* **Task item**
The required output is a single number: how many lines of the material contain the string "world".

※

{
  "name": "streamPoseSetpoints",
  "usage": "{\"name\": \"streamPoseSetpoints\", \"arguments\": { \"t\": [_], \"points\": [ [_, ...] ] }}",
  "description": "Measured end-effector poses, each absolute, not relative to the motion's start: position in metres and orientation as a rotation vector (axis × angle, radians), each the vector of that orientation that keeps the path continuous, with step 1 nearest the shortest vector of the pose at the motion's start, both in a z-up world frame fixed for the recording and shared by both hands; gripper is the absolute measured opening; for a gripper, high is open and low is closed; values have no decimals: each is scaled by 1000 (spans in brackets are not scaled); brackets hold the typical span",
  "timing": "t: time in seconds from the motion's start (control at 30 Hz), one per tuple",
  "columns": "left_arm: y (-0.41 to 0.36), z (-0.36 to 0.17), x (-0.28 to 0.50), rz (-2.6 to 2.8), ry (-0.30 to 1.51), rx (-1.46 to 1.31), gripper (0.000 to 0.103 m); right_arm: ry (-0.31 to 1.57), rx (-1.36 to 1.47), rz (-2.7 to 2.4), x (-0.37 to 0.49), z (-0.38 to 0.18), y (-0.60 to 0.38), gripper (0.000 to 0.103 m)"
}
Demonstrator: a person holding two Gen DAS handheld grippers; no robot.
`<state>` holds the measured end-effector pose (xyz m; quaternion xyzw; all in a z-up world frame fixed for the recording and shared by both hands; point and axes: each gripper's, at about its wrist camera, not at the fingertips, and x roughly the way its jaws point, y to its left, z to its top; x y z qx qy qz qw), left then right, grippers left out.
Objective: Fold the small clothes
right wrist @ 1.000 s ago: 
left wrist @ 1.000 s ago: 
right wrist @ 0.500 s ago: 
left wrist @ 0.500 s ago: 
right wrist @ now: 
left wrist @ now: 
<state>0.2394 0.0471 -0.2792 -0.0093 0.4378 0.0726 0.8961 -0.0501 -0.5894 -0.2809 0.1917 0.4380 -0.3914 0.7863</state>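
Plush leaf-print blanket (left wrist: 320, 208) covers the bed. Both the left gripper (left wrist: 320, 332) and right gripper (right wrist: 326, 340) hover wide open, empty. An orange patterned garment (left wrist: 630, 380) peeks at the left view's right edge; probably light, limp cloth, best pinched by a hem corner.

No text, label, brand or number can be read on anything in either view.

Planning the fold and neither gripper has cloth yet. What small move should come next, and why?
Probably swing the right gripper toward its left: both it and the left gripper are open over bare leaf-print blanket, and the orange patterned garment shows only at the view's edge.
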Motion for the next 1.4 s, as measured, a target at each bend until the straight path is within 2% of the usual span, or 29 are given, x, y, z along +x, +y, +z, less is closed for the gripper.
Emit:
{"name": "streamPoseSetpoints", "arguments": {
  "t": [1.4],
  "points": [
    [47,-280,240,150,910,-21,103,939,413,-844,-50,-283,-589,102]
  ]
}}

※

* **Result of the task**
2